For politicians desperate to win over vexed voters, it's a convenient notion. Indeed, French President Nicolas Sarkozy, suffering in polls almost as badly as Brown, has previously argued in favor of the tax. Look beyond that, though, and support for the measure starts to wane. The levy is "not something we're prepared to support," U.S. Treasury Secretary Timothy Geithner said in response to Brown's call. Officials from Russia, China and the European Central Bank also shied away from it.

Why the poor reception? For a tax that's attracted high-profile backers like Brown and Sarkozy, its track record is thin. When Tobin first proposed the idea in 1972, it was seen as a way to stop currency speculators after the collapse of the Bretton Woods system of fixed exchange rates, but it was never imposed. Sweden enacted a tax on certain financial transactions in the 1980s but ditched it in 1991 after trading volumes sank.

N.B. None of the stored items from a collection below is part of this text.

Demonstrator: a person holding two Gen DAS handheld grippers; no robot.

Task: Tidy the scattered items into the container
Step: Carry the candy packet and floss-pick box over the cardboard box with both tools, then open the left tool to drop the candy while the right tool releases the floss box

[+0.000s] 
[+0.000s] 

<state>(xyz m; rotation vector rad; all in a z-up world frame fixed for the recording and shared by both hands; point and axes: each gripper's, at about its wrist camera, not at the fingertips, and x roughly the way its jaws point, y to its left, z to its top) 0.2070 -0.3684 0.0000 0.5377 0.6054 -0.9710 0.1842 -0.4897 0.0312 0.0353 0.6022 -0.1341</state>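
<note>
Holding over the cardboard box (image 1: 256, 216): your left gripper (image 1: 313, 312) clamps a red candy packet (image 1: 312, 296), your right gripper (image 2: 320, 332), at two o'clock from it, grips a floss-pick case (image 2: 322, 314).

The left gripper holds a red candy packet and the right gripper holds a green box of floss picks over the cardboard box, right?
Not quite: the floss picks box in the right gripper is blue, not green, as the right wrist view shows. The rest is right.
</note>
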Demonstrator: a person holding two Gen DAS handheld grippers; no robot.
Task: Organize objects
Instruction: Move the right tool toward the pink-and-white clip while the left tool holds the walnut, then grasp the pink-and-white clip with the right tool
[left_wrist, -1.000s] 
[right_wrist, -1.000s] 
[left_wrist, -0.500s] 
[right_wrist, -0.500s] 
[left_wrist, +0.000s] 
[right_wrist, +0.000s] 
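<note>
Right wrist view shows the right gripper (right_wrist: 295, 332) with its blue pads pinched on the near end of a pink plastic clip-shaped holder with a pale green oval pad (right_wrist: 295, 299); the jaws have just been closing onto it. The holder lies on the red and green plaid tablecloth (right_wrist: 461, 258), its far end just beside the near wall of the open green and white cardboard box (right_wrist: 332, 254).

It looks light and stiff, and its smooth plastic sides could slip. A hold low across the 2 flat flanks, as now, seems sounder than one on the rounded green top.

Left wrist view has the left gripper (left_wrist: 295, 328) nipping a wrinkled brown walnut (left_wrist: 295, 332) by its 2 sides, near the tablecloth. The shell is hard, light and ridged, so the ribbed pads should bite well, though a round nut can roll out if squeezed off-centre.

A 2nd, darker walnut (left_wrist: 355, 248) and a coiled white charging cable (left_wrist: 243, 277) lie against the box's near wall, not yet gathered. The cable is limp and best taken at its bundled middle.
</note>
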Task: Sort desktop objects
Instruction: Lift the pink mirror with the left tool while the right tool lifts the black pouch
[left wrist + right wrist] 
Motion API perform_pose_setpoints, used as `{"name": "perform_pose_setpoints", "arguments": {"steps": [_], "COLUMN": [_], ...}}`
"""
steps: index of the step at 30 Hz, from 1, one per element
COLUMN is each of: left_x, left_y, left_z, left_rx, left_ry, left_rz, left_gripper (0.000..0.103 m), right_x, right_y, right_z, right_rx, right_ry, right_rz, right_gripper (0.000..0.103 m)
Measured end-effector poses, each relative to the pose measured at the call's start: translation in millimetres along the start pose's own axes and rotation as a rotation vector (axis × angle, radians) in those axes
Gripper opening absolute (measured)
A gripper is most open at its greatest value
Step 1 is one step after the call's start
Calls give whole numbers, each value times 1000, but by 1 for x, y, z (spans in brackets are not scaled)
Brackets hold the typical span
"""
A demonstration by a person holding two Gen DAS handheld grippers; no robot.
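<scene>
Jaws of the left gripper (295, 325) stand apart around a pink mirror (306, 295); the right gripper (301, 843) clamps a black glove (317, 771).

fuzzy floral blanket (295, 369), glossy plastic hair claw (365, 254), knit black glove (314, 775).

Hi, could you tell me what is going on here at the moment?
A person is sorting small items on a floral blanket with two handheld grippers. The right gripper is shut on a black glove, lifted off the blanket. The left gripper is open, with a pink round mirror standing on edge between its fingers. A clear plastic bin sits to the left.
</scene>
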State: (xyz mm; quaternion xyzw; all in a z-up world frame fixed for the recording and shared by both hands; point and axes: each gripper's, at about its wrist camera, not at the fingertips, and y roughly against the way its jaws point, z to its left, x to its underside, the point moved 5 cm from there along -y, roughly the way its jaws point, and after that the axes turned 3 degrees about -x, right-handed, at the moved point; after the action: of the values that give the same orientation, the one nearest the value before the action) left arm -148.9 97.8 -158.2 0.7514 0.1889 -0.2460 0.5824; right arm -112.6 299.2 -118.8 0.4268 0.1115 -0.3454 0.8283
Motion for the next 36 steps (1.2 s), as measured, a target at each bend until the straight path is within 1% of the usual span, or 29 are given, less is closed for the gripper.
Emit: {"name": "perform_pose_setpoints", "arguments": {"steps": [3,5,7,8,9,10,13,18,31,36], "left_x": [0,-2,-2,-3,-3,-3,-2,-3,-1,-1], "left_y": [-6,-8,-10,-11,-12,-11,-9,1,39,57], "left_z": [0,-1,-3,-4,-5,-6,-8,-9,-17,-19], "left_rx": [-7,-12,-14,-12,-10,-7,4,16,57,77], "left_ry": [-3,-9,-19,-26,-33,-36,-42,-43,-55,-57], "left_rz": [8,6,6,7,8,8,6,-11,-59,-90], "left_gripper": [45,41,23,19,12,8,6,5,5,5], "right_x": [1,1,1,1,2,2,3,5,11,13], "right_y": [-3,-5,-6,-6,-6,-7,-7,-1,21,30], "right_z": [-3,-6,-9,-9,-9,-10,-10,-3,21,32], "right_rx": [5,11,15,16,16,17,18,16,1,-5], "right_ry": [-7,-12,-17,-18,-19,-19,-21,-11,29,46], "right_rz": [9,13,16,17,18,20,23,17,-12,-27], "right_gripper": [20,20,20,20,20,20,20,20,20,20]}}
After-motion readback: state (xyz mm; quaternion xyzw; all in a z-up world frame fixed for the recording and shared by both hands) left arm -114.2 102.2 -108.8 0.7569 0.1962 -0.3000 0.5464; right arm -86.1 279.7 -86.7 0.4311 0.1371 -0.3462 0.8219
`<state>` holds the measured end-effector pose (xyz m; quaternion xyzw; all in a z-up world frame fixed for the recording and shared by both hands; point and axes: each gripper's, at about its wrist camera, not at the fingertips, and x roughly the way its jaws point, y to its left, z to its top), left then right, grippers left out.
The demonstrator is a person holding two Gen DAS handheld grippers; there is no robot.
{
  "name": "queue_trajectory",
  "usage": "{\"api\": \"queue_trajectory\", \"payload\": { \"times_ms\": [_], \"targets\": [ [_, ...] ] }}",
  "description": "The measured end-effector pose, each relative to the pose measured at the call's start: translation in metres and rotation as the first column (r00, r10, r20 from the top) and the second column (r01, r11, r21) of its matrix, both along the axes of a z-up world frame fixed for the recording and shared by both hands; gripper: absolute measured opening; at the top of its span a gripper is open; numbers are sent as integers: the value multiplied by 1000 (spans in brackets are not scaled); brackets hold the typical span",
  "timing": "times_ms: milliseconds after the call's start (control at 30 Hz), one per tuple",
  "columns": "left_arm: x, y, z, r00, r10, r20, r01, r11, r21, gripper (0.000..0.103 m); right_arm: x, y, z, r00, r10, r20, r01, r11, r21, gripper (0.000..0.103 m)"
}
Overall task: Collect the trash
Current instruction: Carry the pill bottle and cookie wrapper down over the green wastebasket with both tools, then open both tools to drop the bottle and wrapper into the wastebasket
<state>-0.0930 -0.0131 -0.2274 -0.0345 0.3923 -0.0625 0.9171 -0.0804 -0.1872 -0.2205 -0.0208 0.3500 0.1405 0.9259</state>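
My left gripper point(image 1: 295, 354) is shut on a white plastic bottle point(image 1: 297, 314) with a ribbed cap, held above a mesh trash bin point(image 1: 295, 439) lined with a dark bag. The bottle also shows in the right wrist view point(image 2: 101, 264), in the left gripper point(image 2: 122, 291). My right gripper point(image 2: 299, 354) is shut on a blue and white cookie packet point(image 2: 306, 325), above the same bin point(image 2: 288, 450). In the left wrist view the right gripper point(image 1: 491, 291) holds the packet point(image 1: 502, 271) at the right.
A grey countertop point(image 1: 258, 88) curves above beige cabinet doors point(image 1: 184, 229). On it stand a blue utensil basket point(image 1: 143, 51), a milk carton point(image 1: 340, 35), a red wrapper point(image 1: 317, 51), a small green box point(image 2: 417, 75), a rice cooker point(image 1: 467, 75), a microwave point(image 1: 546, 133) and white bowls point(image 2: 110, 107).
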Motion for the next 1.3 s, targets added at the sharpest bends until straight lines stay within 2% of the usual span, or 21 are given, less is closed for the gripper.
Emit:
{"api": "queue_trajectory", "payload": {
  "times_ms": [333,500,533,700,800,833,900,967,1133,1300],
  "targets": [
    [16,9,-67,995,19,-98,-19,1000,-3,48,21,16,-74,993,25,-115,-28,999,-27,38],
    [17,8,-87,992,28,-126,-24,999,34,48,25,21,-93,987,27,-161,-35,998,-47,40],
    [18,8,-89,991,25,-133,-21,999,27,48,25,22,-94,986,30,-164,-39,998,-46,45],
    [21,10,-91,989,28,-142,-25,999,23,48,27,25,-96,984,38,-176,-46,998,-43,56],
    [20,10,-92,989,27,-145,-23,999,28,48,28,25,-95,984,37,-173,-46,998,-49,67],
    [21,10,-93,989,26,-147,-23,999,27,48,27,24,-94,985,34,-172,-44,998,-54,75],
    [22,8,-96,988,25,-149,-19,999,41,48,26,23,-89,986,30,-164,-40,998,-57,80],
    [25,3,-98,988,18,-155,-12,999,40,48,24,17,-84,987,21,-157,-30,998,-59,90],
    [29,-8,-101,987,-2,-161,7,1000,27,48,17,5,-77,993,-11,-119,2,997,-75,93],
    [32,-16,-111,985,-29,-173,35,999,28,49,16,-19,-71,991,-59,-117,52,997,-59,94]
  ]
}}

Today, there are bigger obstacles to its implementation. First, there are the tax's tricky practicalities: Which financial transactions and institutions do you target? And who pays, administers and regulates it? But possibly more importantly, every major financial center would need to be on board for the levy to be effective. Investment banks wouldn't likely leave Britain for cheaper foreign currency–trading in Macedonia, but they might well if that opportunity was in Manhattan. Advanced economies imposing the tax unilaterally "would see their financial markets decimated," Howard Wheeldon, senior strategist at BGC Partners in London, wrote in a note to clients on Monday.

For those looking to such a tax to protect against future calamities, there's even more disappointment. Squeezing the volume of financial trading wouldn't have done much to tackle the eye-watering debts and shoddy risk assessment at the oversize banks that got us into the current pickle. That job falls to regulators. Moreover, evidence of the impact of transaction charges on the volatility of assets is mixed: buyers in Britain's housing market — which, like many others around the world, cratered in 2007 — have been required to pay a transaction tax on their purchases for years.

All of which leaves the tax as a basic means of raising funds. And in that respect, there may be simpler methods. Because of the lukewarm response from other countries to Brown's suggestion, the British government was quick to reduce the levy to one of several ideas the Prime Minister had for recouping taxpayers' billions. Another idea — that banks themselves pay into a central rescue fund, with contributions determined by a lender's size or risk exposure — could yet prove more popular.

With the IMF scheduled to report next April its own findings on possible funding options for future bailouts, banks will, in one way or another, be forced to put aside more to cover the costs. Tobin, were he alive, would surely welcome that.